The Travelling Kid: Destinations!
CONTINUED FROM TOKYO PART ONE!
Wondering about FOOD and how the HECK to get where you’re going?
Welcome to Tokyo Part Two!
MORE!
So, here are some other places you may want to consider taking your travelling kid (s) when you visit Tokyo:
INTERNATIONAL AQUARIUM: This aquarium floats high above sea level on the 10th floor of the World Import Mart Building. Although it is small, the aquarium is home to some 60,000 creatures including piranhas, dolphins and seahorses and you can catch a performing seal show or a ‘fish circus’. The complex is also home to a Planetarium and an Observatory. I’m kind of sorry we missed it. (World Import Mart Building, 10th Floor Sunshine City, 3-1-3 Higashi Ikebukuro Phone: 3989-3466/Open: Mon - Sat, 10 a.m. - 6 p.m.; Sun, 10 a.m. - 6:30 p.m.)
SHINAGAWA AQUARIUM: Of course there are aquariums PLURAL…just like the science museums. This one boasts an undersea tunnel experience and a shark hall.
(http://www.aquarium.gr.jp/en/index.html)
TOKYO DISNEYLAND AND DISNEY SEA PARK: Yep, the mouse is in Japan. Supposedly the Disneyland Park is just like the ones in the US including all the fave rides like the Jungle Cruise and Space Mountain. The Sea Park is themed around various ports-of-call. Getting to the resort seems really easy and if your family members are big Disney fans you might want to go.
(http://www.tokyodisneyresort.co.jp/index_e.html)
HANAYASHIKI: Founded in 1853, this old amusement park is in Asakusa (NW of the Senso-jii Temple) It has a Ferris wheel, carousel, roller coaster, etc. It didn’t get the best review from my pal who has spent a lot of time in Tokyo, so we gave it a miss. But a lot of web sites and guidebooks recommend it…so it’s up to you.
TSUKIJI FISH MARKET: A dear friend of mine has a curious saying: “Better than a wet fish across the belly!” I have no idea what that means exactly but it comes to mind when talking about the early morning Tsukiji Fish Market. Get up at the crack of dawn and head to the edge of Tokyo Bay about 2 km south of the Imperial Palace and you can take in the one of the greatest shows on earth as around 5 million pounds of fish are delivered from all over the world. If you are stealthy, you can slip into the auctions and watch people squabbling over squid, urchins and eels. Then you can have breakfast – if you are a raw fish fan. Probably freshest sushi you will ever eat!
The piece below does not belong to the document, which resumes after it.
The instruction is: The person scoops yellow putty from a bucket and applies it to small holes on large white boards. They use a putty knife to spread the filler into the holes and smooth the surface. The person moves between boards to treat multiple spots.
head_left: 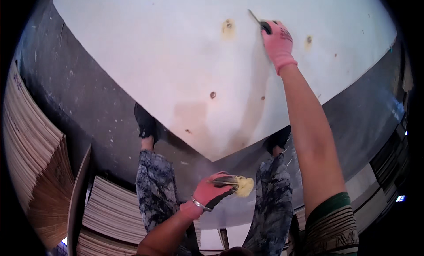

TOKYO TOWER: (www.tokyotower.co.jp/333/foreign/eng) This Eiffel Tower copycat was built in 1958 and was built a few meters taller than the original. We gave it a miss because everything I read about it and my pal’s review gave me pause. It is a bit of an amusement arcade complete with waxworks, souvenir shops and an aquarium. However, it’s got a LOT of things that kids would like and it boasts an observatory to look over the city and…it looks like the Eiffel Tower, so the kitsch factor is very high. I was already in such sensory overload that I saved the tower for another trip.
DAY TRIPS TO KAMAKURA AND HAKONE (MT. FUJI): Take a day trip outside of Tokyo to one of the many lovely towns surrounding Tokyo. We went to Kamakura and Hakone, but Yokohama and Nikko are also nearby. The highlight of these trips for Jacob was taking the trains and especially THE SHINKANSEN. For info on the Shinkansen Bullet Train go to my article: TRAINS, TRAINS, TRAINS!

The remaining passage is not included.